郵政改革を検証する−2

 生来そそっかしくて単純・短絡的な塾長の言うことだから、差し障りのある方はそっと見過ごしてほしいのだが、破綻した山一・ダイエー・マイカル・西武・UFJなどを見てもわかるように、年月が重なり組織が大きくなってくると、通常営利を目的とする民間企業でも、実よりも名を取るようになり、組織が硬直化し官僚化して、冒険より安定を願うようになったりするものだ。官庁においてはなにをかいわんやである。農水省管轄の農業・林業・水産業のあわれな状態や、最近話題になっている社会保険庁の醜態などを見ても、すでに官僚システムの行き詰まりは歴然としているではないか。

 郵政改革反対意見の最たるものとして、過疎地の人々を置き去りにするという説がある。では黒猫ヤマトとか佐川急便は、そんな過疎地に一切配達をしていないか、高配達料を取っているのだろうか。そんなことはない。もしどうしてもそんな場所が出る場合は、税金による補填を行ったとしても、現在の非効率な仕組みが生む赤字よりも、はるかに少ない金額で解決するというものだ。

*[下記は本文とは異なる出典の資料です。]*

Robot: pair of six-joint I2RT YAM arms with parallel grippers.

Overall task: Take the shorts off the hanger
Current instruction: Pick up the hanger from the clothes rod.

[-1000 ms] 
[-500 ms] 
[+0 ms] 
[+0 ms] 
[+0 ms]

 郵便部門の民営化はいいが、「郵貯の開放はハゲタカ外資に食われるから反対」というのが抵抗派の言い分である。ではハゲタカ外資が食うのではなく、官僚たちが財政投資の名のもとに、湯水のごとく遊休施設を濫造し、あげくの果てに二束三文で叩き売る方が国策になるとでも言うのだろうか。おそらく民営化によって族議員やキャリア官僚などによる、いかがわしい行為が表面に出るのを恐れての反対ではないかと勘ぐりたくなる。国民よ、もっと怒れ!

 いずれにしても非収益を標榜する機関では、なんら責任発生しない仕組みの中で、官僚どもはわれわれが及びもつかない悪知恵を発揮して、今後も「共益」の名のもとに無駄な出費を繰り返すことは、火を見るより明らかである。

 もちろん小泉さんには、この問題よりももっともっと大切な問題、たとえば「日本の国家ヴィジョン」の提示とか、「日本の目指すべき指針」とか、「教育の是正」「国家戦略の構築」とか、やってほしいことは山ほどあるのだが、ここはまず、「隗(かい)=郵政より始めよ」に徹してもらいたい。